WORK INSTRUCTION — Return, exactly as written, the lines of the material from its top through the line with "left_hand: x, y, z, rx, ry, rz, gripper", keeping pictures out.

--- GIVEN INFORMATION Enclosed Below ---

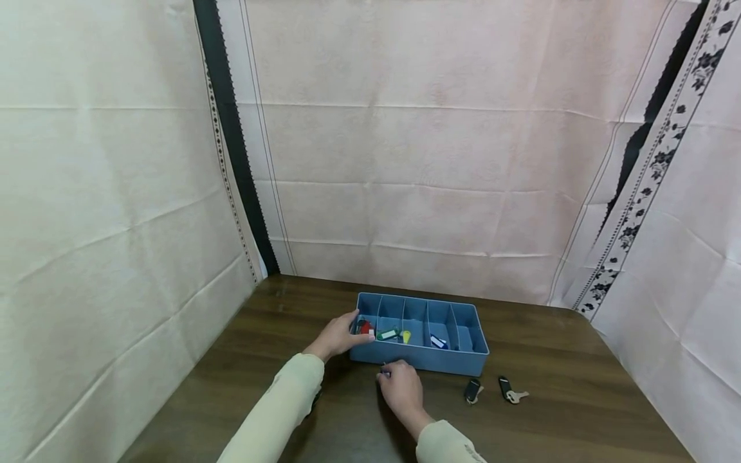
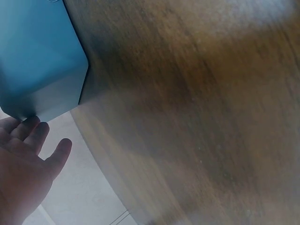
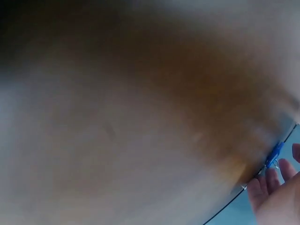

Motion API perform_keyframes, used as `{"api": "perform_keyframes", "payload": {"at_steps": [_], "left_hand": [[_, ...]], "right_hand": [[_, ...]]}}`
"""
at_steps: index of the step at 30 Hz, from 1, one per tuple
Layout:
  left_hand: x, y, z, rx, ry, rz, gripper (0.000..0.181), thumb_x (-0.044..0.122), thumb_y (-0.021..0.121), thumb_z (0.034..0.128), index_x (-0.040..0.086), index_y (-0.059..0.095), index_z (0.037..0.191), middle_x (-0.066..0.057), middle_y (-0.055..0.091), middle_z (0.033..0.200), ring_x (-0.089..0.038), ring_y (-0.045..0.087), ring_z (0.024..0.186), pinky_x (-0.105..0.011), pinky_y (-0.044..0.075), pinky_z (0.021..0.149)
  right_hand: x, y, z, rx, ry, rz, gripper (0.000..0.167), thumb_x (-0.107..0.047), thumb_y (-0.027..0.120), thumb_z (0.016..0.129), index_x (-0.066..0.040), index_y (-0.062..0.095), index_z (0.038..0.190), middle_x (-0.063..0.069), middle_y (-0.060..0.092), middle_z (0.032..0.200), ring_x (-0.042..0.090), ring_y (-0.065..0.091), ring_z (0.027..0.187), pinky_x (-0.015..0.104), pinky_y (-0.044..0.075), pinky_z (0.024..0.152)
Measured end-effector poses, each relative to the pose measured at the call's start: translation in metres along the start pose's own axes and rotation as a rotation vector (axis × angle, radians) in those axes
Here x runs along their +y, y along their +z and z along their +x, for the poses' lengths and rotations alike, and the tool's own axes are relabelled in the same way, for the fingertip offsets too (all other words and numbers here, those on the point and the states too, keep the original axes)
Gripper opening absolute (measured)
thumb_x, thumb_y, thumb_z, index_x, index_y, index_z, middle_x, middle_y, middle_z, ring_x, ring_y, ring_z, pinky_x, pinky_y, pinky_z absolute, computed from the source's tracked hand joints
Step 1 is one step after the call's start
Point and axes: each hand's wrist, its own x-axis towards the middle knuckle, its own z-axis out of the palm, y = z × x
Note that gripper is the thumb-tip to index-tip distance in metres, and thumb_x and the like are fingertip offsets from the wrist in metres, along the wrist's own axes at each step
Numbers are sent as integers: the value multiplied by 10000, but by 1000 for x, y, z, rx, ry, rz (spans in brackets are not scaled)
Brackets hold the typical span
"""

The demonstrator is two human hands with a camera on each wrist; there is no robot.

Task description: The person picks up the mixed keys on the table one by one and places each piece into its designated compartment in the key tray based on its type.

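Note:
A blue divided box (image 1: 419, 358) stands on the table. My left hand (image 1: 338, 335) grips its left end, thumb over the near rim. Fingers touch the outside of the box's end wall (image 2: 42, 61) in the left wrist view, where the left hand (image 2: 23, 168) shows partly. In front of the box, my right hand (image 1: 402, 388) curls its fingers round a small key with a blue tag (image 3: 274, 153). A red tag (image 1: 365, 327), a green tag (image 1: 388, 334), a yellow tag (image 1: 406, 336) and a blue-and-white tag (image 1: 438, 342) lie in the compartments.
Two keys with black tags, a left one (image 1: 473, 390) and a right one (image 1: 512, 391), lie on the brown wooden table (image 1: 556, 360) right of my right hand. Pale cloth (image 1: 405, 148) hangs behind the table and along both sides.

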Motion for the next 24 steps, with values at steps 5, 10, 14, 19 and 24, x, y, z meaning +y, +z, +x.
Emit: {"api": "perform_keyframes", "payload": {"at_steps": [5,10,14,19,24], "left_hand": [[2,-1,-1,0,2,-1,949,570,731,829,82,341,1543,-157,366,1556,-359,337,1423,-565,314,1114],[1,0,-1,3,-5,-1,957,581,732,822,90,341,1544,-152,366,1558,-359,339,1423,-568,317,1111],[0,-1,-2,9,-2,8,957,586,729,822,92,343,1544,-152,367,1558,-360,342,1421,-567,319,1110],[1,-1,-2,7,0,3,950,579,730,826,88,344,1543,-151,367,1557,-354,340,1423,-555,317,1116],[0,0,0,3,-1,3,971,598,730,814,90,342,1545,-148,369,1557,-351,342,1423,-553,319,1116]], "right_hand": [[3,-4,-3,-53,-63,-83,104,-165,774,852,-71,796,892,58,685,941,242,626,879,458,548,788],[5,-8,-6,-22,-71,-82,88,-174,764,860,-91,792,871,46,667,932,228,622,871,447,550,764],[5,-9,-4,64,-68,-54,88,-158,764,861,-73,784,869,38,643,884,217,620,836,441,554,741],[7,-4,1,62,-51,-71,135,-172,760,868,-55,783,931,59,655,898,237,626,857,448,553,757],[8,2,6,49,-37,-106,109,-179,760,869,-84,786,914,49,646,862,242,618,836,451,548,734]]}}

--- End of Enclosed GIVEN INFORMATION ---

REPLY —
Motion API perform_keyframes, used as `{"api": "perform_keyframes", "payload": {"at_steps": [_], "left_hand": [[_, ...]], "right_hand": [[_, ...]]}}`
"""
at_steps: index of the step at 30 Hz, from 1, one per tuple
Layout:
  left_hand: x, y, z, rx, ry, rz, gripper (0.000..0.181), thumb_x (-0.044..0.122), thumb_y (-0.021..0.121), thumb_z (0.034..0.128), index_x (-0.040..0.086), index_y (-0.059..0.095), index_z (0.037..0.191), middle_x (-0.066..0.057), middle_y (-0.055..0.091), middle_z (0.033..0.200), ring_x (-0.089..0.038), ring_y (-0.045..0.087), ring_z (0.024..0.186), pinky_x (-0.105..0.011), pinky_y (-0.044..0.075), pinky_z (0.021..0.149)

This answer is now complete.